Taxe carbone : double dividende et triple peine
Les écotaxes actuelles sont injustes et leur bénéfice environnemental très faible.
dans l’hebdo N° 1529 Acheter ce numéro
I l n’y a pas le choix », a déclaré le Premier ministre le 3 novembre. Un discours, emprunté à une partie des économistes, qui repose sur le rôle central des « incitations monétaires » pour modifier les comportements : pour freiner la demande d’un produit, le plus efficace est d’en augmenter le prix. Mais ce raisonnement, qui fonctionne sur certains marchés, est en échec lorsque les choix de consommation sont largement contraints par des structures sociales ayant une forte inertie.
Ainsi, la demande de carburants fossiles pour les véhicules fléchit peu quand le prix augmente, parce qu’elle est largement déterminée par des contraintes structurelles telles que l’aménagement de l’espace entre les implantations des logements et celles des lieux de travail et d’études, auxquelles s’ajoute l’insuffisance de transports publics pratiques. Autant de rigidités, consolidées depuis des décennies, qui pèsent lourdement sur les choix individuels.

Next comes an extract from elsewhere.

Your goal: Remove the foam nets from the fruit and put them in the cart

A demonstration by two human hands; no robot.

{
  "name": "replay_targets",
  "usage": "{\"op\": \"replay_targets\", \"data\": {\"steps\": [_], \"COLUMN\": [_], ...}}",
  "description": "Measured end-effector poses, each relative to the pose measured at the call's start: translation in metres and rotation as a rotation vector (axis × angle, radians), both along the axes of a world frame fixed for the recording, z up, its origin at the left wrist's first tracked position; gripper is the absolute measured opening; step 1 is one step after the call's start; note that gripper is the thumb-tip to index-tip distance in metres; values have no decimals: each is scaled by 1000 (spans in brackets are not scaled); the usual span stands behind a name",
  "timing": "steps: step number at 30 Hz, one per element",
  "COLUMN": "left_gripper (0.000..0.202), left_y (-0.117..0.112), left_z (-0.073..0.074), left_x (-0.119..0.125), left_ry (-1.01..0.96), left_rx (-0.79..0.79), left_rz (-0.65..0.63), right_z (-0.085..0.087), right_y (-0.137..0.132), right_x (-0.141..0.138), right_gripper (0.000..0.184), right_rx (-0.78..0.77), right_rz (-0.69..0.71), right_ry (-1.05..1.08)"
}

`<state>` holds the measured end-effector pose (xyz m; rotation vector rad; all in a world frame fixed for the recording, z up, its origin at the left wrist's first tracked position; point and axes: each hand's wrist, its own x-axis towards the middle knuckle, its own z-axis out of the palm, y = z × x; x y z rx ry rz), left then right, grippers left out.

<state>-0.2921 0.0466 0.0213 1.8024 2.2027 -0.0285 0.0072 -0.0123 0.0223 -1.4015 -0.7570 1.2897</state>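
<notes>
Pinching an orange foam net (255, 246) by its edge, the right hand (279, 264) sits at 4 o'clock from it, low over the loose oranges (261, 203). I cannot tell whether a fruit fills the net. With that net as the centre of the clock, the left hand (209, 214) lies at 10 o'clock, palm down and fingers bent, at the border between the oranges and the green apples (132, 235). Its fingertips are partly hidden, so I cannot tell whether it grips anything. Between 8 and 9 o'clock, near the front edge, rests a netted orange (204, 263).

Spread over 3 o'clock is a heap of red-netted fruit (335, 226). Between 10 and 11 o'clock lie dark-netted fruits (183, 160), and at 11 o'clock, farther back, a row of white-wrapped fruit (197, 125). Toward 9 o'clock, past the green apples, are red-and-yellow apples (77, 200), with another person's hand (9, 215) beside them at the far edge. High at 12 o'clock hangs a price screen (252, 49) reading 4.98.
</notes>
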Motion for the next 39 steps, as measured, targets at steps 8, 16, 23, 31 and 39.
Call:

Les avocats des écotaxes expliquent qu’on peut en attendre un « double dividende ». D’un côté, un bénéfice environnemental : la réduction des pollutions. De l’autre, des recettes publiques que l’on peut consacrer à des dépenses d’intérêt général. Cette rhétorique ignore la question de la justice sociale et fiscale. Or, les écotaxes actuelles sont injustes et leur bénéfice environnemental très faible.
La politique gouvernementale des prix des carburants est très majoritairement contestée, y compris par une partie des écologistes, parce qu’elle conduit à une triple peine pour les personnes à faibles et moyens revenus. D’abord, ce sont elles qui ont subi le plus de ponctions depuis que le président des riches a organisé une gigantesque redistribution à l’envers. Le « coup des carburants » est bien plus rude pour elles, même si on sait que les taxes n’expliquent qu’une partie de la hausse tendancielle des prix.
Ensuite, c’est le pouvoir d’achat, déjà maigre, de ces mêmes catégories qui est le plus amputé par les hausses de la fiscalité carbone, laquelle pèse (en proportion des revenus) cinq fois plus sur le budget des 10 % les plus modestes que sur celui des 10 % les plus aisés ! On est dans un cas où une politique que l’on prétend écologique (on sait tous que ce n’est pas sa raison d’être, il s’agit d’abord de compenser les cadeaux fiscaux aux riches et aux entreprises) renforce encore des inégalités déjà indécentes !
Enfin, cerise sur le gâteau, les personnes à bas et moyens revenus ne verront pas non plus « ruisseler » le deuxième dividende de ces taxes (les recettes publiques), vu que seule une infime partie de ces recettes est orientée vers des « compensations » visant la justice sociale.
La situation est-elle alors sans issue ? Faut-il renoncer à toute écotaxe ? En aucun cas. Des propositions réalistes de transition juste vers une société sobre en émissions existent, distinguant des mesures immédiates et une stratégie à long terme : voir, entre autres, les communiqués d’Attac, d’EELV, de La France insoumise, des communistes, etc. Il est malheureusement peu probable que le gouvernement des riches s’en empare, bien que de puissantes mobilisations citoyennes puissent l’y contraindre.